When Jesus arrived, he found that Lazarus had already been in the tomb for four days. Now Bethany was near Jerusalem, some two miles away, and many of the Jews had come to Martha and Mary to console them about their brother. When Martha heard that Jesus was coming, she went and met him, while Mary stayed at home. Martha said to Jesus, ‘Lord, if you had been here, my brother would not have died. But even now I know that God will give you whatever you ask of him.’ Jesus said to her, ‘Your brother will rise again.’ Martha said to him, ‘I know that he will rise again in the resurrection on the last day.’ Jesus said to her, ‘I am the resurrection and the life. Those who believe in me, even though they die, will live, and everyone who lives and believes in me will never die. Do you believe this?’ She said to him, ‘Yes, Lord, I believe that you are the Messiah, the Son of God, the one coming into the world.’

When she had said this, she went back and called her sister Mary, and told her privately, ‘The Teacher is here and is calling for you.’ And when she heard it, she got up quickly and went to him. Now Jesus had not yet come to the village, but was still at the place where Martha had met him. The Jews who were with her in the house, consoling her, saw Mary get up quickly and go out. They followed her because they thought that she was going to the tomb to weep there. When Mary came where Jesus was and saw him, she knelt at his feet and said to him, ‘Lord, if you had been here, my brother would not have died.’ When Jesus saw her weeping, and the Jews who came with her also weeping, he was greatly disturbed in spirit and deeply moved. He said, ‘Where have you laid him?’ They said to him, ‘Lord, come and see.’ Jesus began to weep. So the Jews said, ‘See how he loved him!’ But some of them said, ‘Could not he who opened the eyes of the blind man have kept this man from dying?’

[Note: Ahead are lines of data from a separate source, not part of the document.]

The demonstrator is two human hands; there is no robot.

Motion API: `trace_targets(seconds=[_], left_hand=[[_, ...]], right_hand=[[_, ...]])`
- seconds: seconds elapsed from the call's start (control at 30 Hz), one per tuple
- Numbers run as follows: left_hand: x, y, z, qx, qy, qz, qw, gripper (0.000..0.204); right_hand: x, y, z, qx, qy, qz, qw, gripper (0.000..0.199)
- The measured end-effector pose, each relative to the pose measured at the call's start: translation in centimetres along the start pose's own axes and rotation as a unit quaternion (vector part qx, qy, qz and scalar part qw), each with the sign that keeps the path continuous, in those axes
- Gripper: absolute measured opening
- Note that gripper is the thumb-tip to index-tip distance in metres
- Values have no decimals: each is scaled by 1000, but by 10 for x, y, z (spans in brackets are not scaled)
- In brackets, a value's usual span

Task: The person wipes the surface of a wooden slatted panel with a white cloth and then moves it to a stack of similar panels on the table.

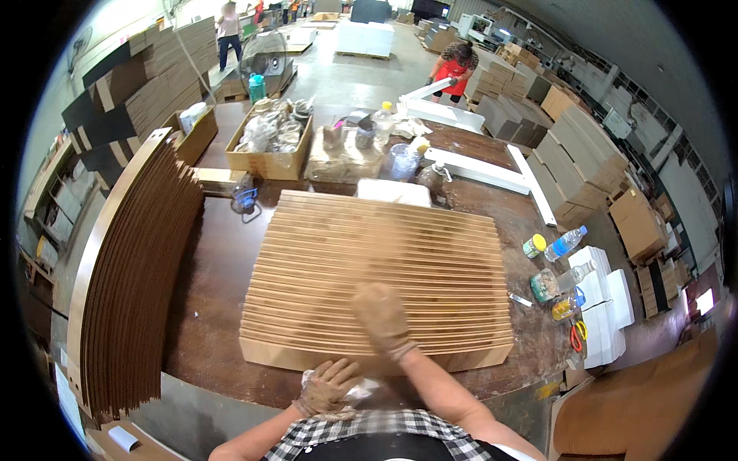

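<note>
A row of light brown wooden slats (307, 265) lies side by side on the dark table, forming a ribbed panel in front of me. My right hand (382, 316), in a beige work glove, is over the near middle of the slats. Motion blurs its fingers, so I cannot see whether it holds anything. At the panel's near edge my left hand (327, 388), also gloved, rests with its fingers spread over a crumpled white cloth (360, 390). A blurred streak crosses the slats beyond my right hand.
A tall stack of similar slats (127, 284) stands at the left. Beyond the panel are a cardboard box of plastic bags (269, 142) and several bottles. Scissors (578, 336), jars and a water bottle (566, 243) sit at the right. A co-worker in a red apron (452, 73) handles white boards.
</note>
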State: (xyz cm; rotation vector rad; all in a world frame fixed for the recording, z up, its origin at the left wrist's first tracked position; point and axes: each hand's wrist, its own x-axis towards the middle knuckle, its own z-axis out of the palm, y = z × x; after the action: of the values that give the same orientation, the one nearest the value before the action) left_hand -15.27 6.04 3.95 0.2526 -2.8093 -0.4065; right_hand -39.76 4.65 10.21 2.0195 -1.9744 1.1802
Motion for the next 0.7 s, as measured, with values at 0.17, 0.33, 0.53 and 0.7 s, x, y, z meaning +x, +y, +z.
trace_targets(seconds=[0.17,0.33,0.53,0.7], left_hand=[[-5,4,-7,-1,-47,-44,998,65],[7,7,-4,6,-13,-23,1000,56],[-5,2,5,25,-12,-25,999,60],[-18,-7,39,91,-18,-6,996,51]], right_hand=[[-40,66,-66,56,60,210,974,14],[-160,276,-195,-150,175,272,934,23],[-111,219,-96,-327,107,196,918,35],[-2,59,3,-135,14,74,988,16]])
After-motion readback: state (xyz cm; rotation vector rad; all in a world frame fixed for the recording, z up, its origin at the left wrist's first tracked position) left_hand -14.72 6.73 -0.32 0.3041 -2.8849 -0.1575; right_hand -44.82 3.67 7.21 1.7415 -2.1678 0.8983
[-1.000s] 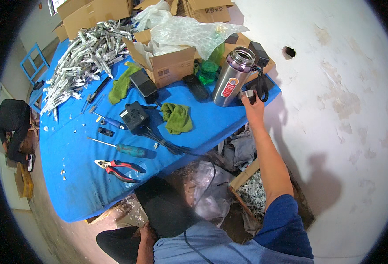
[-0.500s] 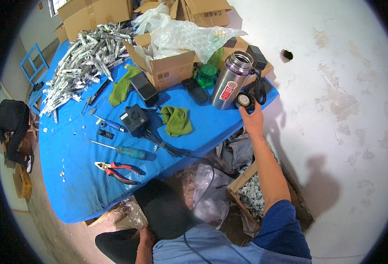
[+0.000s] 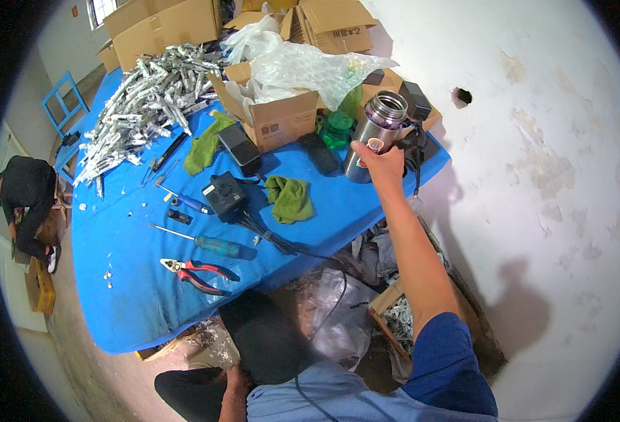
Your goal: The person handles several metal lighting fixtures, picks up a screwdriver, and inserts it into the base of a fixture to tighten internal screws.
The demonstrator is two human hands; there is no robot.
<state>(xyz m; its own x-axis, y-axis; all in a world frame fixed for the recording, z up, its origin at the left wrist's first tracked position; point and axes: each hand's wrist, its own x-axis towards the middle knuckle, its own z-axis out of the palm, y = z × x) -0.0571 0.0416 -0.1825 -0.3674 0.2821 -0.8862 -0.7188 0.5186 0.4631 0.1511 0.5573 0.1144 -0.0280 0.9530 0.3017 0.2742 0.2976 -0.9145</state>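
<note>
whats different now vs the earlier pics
The right hand moved from the round lid beside the steel bottle leftward onto the bottle itself and now appears to grip it; the lid is out of sight. The left hand stays near the lower edge, and the pliers and teal screwdriver lie as before.

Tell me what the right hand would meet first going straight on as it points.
The steel bottle: the right hand overlaps its lower part, thumb across the front, apparently touching. Its other fingers are hidden, so contact there is unclear.
</note>
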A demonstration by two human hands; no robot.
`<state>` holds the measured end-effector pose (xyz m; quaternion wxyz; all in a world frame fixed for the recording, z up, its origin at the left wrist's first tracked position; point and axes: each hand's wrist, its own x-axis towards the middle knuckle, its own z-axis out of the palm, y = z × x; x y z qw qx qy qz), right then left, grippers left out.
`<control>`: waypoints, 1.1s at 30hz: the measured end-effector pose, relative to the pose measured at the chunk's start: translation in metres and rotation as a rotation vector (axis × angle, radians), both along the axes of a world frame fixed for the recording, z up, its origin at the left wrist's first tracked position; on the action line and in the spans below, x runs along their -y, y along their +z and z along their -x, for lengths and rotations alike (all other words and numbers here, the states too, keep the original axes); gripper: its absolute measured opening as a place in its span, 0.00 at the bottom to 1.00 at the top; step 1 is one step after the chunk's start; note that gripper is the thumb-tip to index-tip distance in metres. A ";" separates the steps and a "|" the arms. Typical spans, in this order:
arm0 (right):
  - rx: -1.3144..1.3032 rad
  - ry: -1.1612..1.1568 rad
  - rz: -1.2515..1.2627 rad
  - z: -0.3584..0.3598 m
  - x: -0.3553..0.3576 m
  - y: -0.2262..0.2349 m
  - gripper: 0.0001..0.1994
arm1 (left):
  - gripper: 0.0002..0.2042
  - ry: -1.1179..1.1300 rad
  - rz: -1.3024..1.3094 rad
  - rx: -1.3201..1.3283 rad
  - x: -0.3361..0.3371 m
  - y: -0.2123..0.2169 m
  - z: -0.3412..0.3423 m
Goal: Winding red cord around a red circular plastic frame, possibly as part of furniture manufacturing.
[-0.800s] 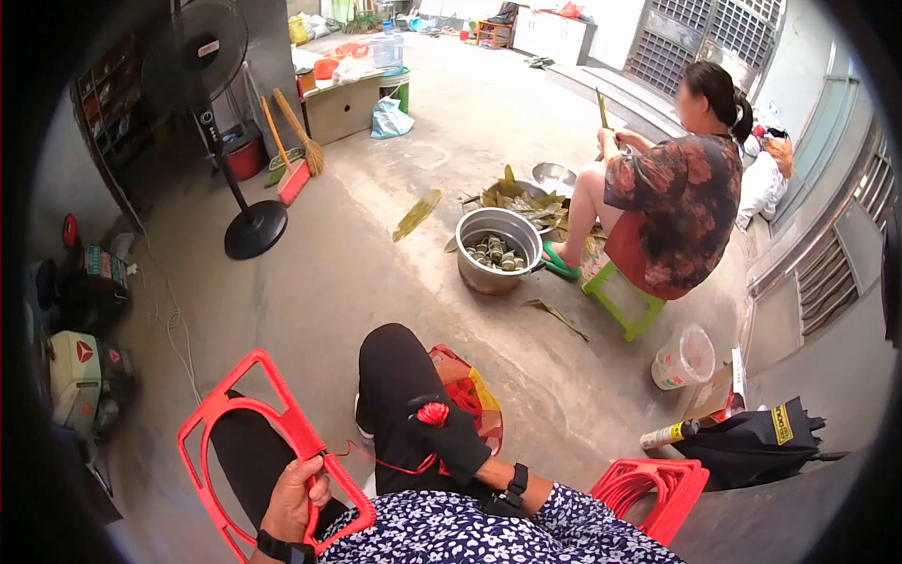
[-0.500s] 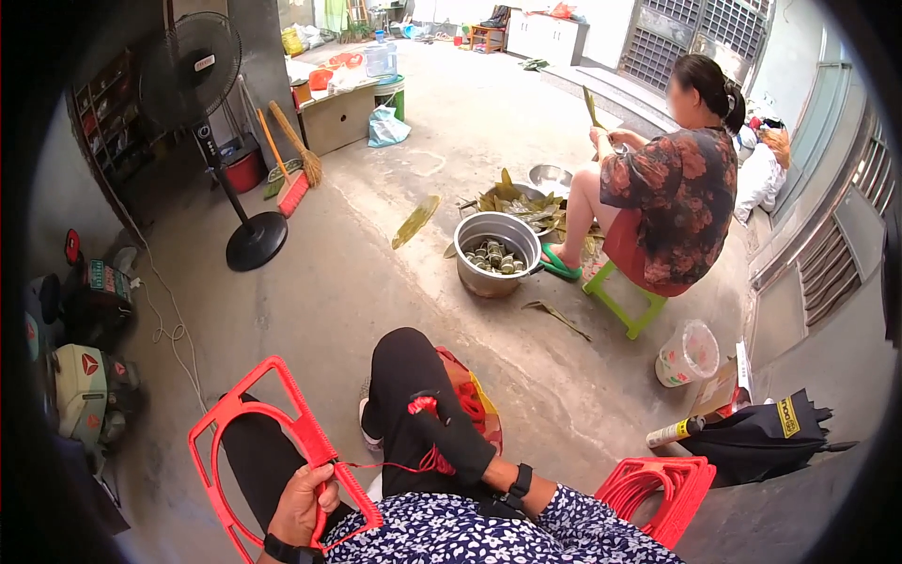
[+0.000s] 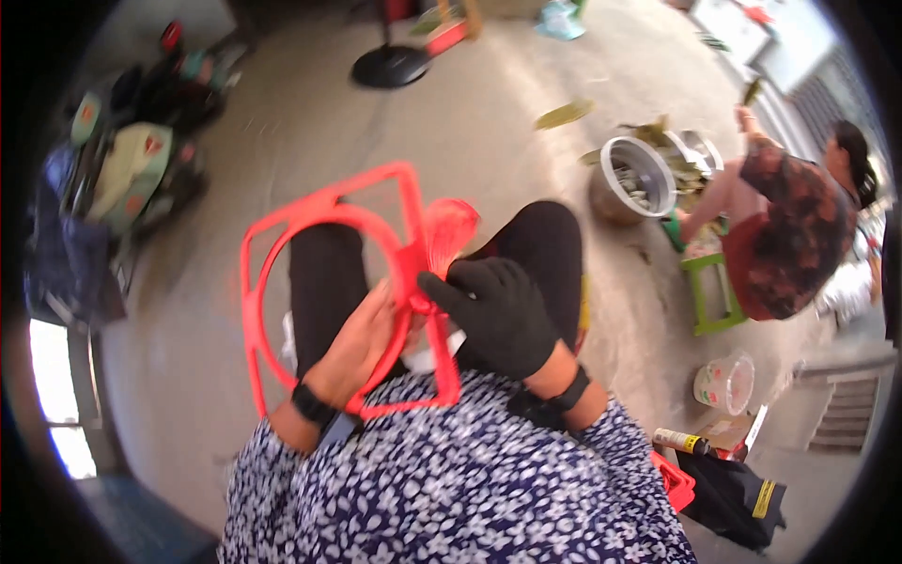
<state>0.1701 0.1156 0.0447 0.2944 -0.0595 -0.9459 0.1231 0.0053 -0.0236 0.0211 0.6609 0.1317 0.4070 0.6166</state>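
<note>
Concrete floor [image 3: 376,132] fills most of the frame, w/ a fan base [image 3: 390,66] at top centre and blurred bags & clutter [image 3: 122,179] at upper left. You're seated, knees up in black trousers, patterned top across the bottom of the frame.

Your left hand [image 3: 352,348], bare w/ a black wrist strap, is closed around the inner bar of the red plastic frame [image 3: 282,235], which sits over your left knee, centre-left of frame. Your right hand [image 3: 498,315], in a black glove, is closed on the same bar where a red fan-shaped bundle [image 3: 446,235] sticks up, just above the glove; can't tell exactly what the bundle is.

Upper right: another person [image 3: 789,235] sits on a green stool [image 3: 709,291] beside a metal pot [image 3: 629,179] w/ leaves around it. Lower right: small clear bucket [image 3: 725,383], spray can [image 3: 678,441], black bag [image 3: 738,493].
</note>
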 end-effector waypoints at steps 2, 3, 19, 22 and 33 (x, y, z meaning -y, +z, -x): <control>0.069 0.099 0.141 0.010 0.006 -0.010 0.23 | 0.15 -0.025 -0.050 -0.088 0.004 -0.006 0.008; 0.144 0.136 0.250 0.009 0.013 -0.013 0.21 | 0.14 -0.047 -0.008 -0.124 0.010 -0.007 0.012; 0.658 0.074 1.480 0.026 0.030 -0.036 0.20 | 0.16 -0.013 0.072 -0.339 0.037 -0.012 0.021; 0.678 0.013 1.311 0.019 0.028 -0.032 0.17 | 0.16 -0.044 0.030 -0.359 0.036 -0.011 0.021; -0.761 -0.374 1.511 -0.126 -0.081 -0.069 0.09 | 0.11 -0.038 0.009 -0.069 0.029 -0.019 0.022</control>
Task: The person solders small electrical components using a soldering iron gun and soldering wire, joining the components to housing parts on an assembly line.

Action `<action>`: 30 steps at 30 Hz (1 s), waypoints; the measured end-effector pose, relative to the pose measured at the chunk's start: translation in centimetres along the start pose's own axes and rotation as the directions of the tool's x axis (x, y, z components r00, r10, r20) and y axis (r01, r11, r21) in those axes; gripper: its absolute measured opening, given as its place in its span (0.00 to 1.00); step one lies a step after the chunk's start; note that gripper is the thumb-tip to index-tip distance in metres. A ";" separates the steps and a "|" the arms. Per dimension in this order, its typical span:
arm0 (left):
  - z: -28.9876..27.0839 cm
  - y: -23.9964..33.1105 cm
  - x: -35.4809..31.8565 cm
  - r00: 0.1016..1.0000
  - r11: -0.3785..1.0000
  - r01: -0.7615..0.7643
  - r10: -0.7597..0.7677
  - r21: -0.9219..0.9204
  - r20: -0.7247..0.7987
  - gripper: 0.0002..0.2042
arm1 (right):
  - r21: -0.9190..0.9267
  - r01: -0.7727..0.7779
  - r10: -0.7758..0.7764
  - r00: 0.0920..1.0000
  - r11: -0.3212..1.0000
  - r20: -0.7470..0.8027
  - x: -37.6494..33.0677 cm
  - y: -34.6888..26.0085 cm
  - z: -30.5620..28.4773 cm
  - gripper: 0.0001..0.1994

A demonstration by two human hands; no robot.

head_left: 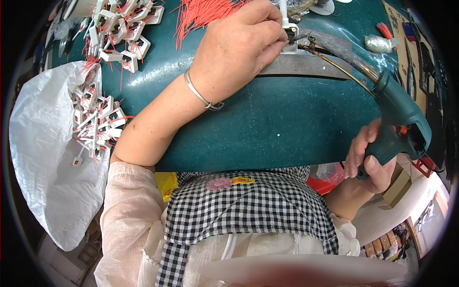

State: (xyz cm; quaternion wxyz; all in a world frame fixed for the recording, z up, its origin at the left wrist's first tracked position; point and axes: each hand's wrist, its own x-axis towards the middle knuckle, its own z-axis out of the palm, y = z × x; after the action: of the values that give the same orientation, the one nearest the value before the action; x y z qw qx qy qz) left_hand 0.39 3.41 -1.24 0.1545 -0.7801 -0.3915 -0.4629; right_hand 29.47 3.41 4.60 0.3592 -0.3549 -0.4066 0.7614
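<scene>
My right hand [370, 155] is wrapped round the handle of a green soldering gun [399, 103]. Its metal barrel and a thin brass-coloured feed tube run up and to the left, ending at a small white plastic housing [290, 47] with a dark part in it. From the left, my left hand [236, 50] reaches the same spot, thumb and fingers pinched at the housing's edge. What lies between those fingertips is hidden. The housing is above a grey metal strip [311, 66] on the green tabletop [239, 129]. Just beyond my left hand lies a pile of red wires [201, 16].
White housings with red wires heap at the far left [119, 28]; more [98, 119] spill by a white plastic bag [52, 158] at the left edge. A clear-wrapped bundle [380, 44] sits far right. Crumpled foil-like material [296, 7] lies at the back.
</scene>
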 end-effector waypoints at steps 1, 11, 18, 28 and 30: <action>0.0 0.0 0.0 1.000 1.000 0.001 -0.001 0.000 0.000 0.05 | -0.009 -0.001 0.001 1.000 1.000 -0.006 0.0 0.1 0.0 0.24; -0.2 0.3 0.1 0.999 0.999 0.029 -0.030 0.018 0.021 0.06 | 0.071 0.049 -0.052 0.998 0.996 0.039 0.0 -0.2 -0.9 0.31; -0.3 0.3 0.3 0.998 0.999 0.032 -0.034 0.040 0.049 0.06 | 0.152 0.093 -0.119 0.978 0.984 0.171 0.1 0.3 -1.5 0.36; -1.6 2.6 0.4 0.845 0.877 0.481 -0.470 0.021 0.256 0.06 | 0.194 0.122 -0.162 0.965 0.973 0.206 -0.3 0.6 -2.5 0.37; -2.6 2.2 0.7 0.842 0.873 0.488 -0.474 0.008 0.257 0.06 | 0.196 0.125 -0.163 0.967 0.973 0.193 -0.5 0.6 -2.9 0.37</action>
State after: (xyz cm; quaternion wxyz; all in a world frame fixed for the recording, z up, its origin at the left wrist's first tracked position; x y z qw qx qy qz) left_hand 0.72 0.75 0.98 -0.0399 -0.7133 -0.5772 -0.3955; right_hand 31.99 3.84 3.02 0.4001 -0.2084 -0.3955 0.8000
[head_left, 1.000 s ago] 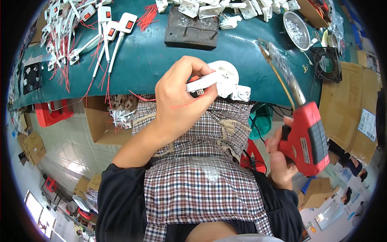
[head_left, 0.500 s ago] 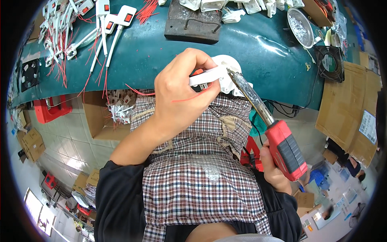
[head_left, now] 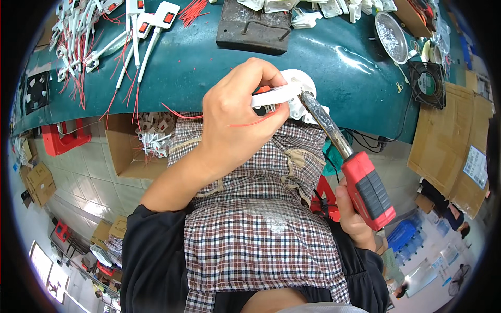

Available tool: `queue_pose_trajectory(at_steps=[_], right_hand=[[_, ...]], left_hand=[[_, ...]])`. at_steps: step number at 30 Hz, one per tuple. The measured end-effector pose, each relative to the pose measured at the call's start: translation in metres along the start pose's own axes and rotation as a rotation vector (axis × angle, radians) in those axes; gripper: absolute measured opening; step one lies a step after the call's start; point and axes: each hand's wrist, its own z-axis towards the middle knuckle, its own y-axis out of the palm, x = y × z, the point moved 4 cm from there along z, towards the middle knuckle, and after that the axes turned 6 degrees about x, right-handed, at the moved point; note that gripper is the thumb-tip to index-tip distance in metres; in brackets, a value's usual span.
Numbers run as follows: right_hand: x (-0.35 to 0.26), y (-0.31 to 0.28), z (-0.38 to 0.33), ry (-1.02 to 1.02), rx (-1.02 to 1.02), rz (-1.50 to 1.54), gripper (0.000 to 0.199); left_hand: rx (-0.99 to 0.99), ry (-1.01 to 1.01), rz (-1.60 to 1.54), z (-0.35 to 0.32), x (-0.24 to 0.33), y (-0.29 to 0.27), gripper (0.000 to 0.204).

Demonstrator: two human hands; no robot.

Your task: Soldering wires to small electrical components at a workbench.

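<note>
My left hand [head_left: 235, 107] pinches a white plastic switch housing [head_left: 272, 96] at the table's near edge. Something red and metal contacts show at its open side, and a thin red wire [head_left: 250, 123] lies across my fingers. White moulded plastic [head_left: 304, 78], partly round, sits just beyond the housing; whether they are joined is hidden. My right hand [head_left: 356, 219] is wrapped round the red and black handle of a soldering iron [head_left: 368, 190]. Its dark, crusted tip meets or nearly meets the right end of the housing.
Wired white switches [head_left: 155, 31] are heaped back left, beside loose red wires [head_left: 194, 13]. A metal block with a wire rest [head_left: 253, 39], white plastic parts [head_left: 308, 20], a metal dish [head_left: 391, 37] and a fan [head_left: 427, 83] stand along the back. Below left is a cardboard box [head_left: 120, 148].
The housing and both hands appear slightly further right and up in the picture, and the whole view has shifted a little. Both grips stay the same, with the iron's tip still at the housing's end.
</note>
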Motion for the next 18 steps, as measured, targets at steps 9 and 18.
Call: queue_pose_trajectory(at_steps=[9,18], right_hand=[[-0.016,-0.003,0.015,-0.182,-0.011,-0.043,0.024],[-0.015,-0.006,0.007,-0.238,0.089,-0.089,0.024]], left_hand=[[-0.006,0.029,0.027,0.002,0.002,-0.001,0.019],[0.028,-0.011,-0.034,0.002,0.0,0.0,0.024]])
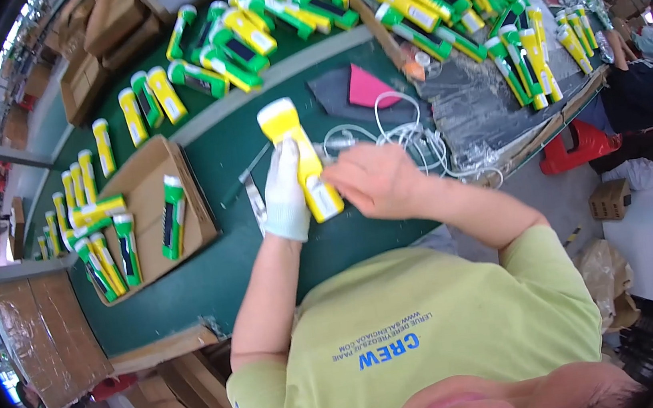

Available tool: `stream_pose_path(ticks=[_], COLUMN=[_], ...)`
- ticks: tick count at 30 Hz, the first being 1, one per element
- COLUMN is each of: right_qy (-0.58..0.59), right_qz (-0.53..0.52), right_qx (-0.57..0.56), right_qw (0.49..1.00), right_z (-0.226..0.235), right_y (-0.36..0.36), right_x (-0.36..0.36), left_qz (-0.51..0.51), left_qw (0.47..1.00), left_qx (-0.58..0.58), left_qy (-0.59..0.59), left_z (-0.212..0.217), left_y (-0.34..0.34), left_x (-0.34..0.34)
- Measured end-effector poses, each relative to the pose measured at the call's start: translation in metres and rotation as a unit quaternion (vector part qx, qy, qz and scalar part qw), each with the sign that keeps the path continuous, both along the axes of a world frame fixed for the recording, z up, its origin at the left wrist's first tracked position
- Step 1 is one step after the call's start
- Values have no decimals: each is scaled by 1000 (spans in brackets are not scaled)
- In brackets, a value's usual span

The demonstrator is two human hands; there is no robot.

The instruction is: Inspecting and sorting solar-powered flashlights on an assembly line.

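Note:
A yellow flashlight (307, 158) with a white head stands tilted over the green bench, its head pointing away from me. My left hand (285, 196), in a white glove, is wrapped round its body from the left. At the flashlight's right side, my bare right hand (379, 180) has its fingers curled against the lower body; whatever they pinch, if anything, is hidden. A white cable (423, 143) lies coiled just beyond that hand, one strand running toward the flashlight. Left of the gloved hand lies a thin metal tool (253, 166).
On the left, a cardboard tray (198, 210) holds several yellow and green flashlights. More flashlights (239, 40) line the far side, and others are heaped on the right-hand table (456, 104). Pink and dark sheets (371, 86) lie beyond the cable. Another person (645, 99) is at the right edge.

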State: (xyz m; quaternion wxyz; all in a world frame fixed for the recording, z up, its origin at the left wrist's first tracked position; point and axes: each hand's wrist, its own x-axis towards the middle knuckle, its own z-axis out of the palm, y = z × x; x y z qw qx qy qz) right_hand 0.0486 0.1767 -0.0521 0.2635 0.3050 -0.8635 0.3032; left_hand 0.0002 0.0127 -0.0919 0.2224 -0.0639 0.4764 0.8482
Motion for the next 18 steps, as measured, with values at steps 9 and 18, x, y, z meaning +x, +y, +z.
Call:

Then Jesus, again greatly disturbed, came to the tomb. It was a cave, and a stone was lying against it. Jesus said, ‘Take away the stone.’ Martha, the sister of the dead man, said to him, ‘Lord, already there is a stench because he has been dead for four days.’ Jesus said to her, ‘Did I not tell you that if you believed, you would see the glory of God?’ So they took away the stone. And Jesus looked upwards and said, ‘Father, I thank you for having heard me. I knew that you always hear me, but I have said this for the sake of the crowd standing here, so that they may believe that you sent me.’ When he had said this, he cried with a loud voice, ‘Lazarus, come out!’ The dead man came out, his hands and feet bound with strips of cloth, and his face wrapped in a cloth. Jesus said to them, ‘Unbind him, and let him go.’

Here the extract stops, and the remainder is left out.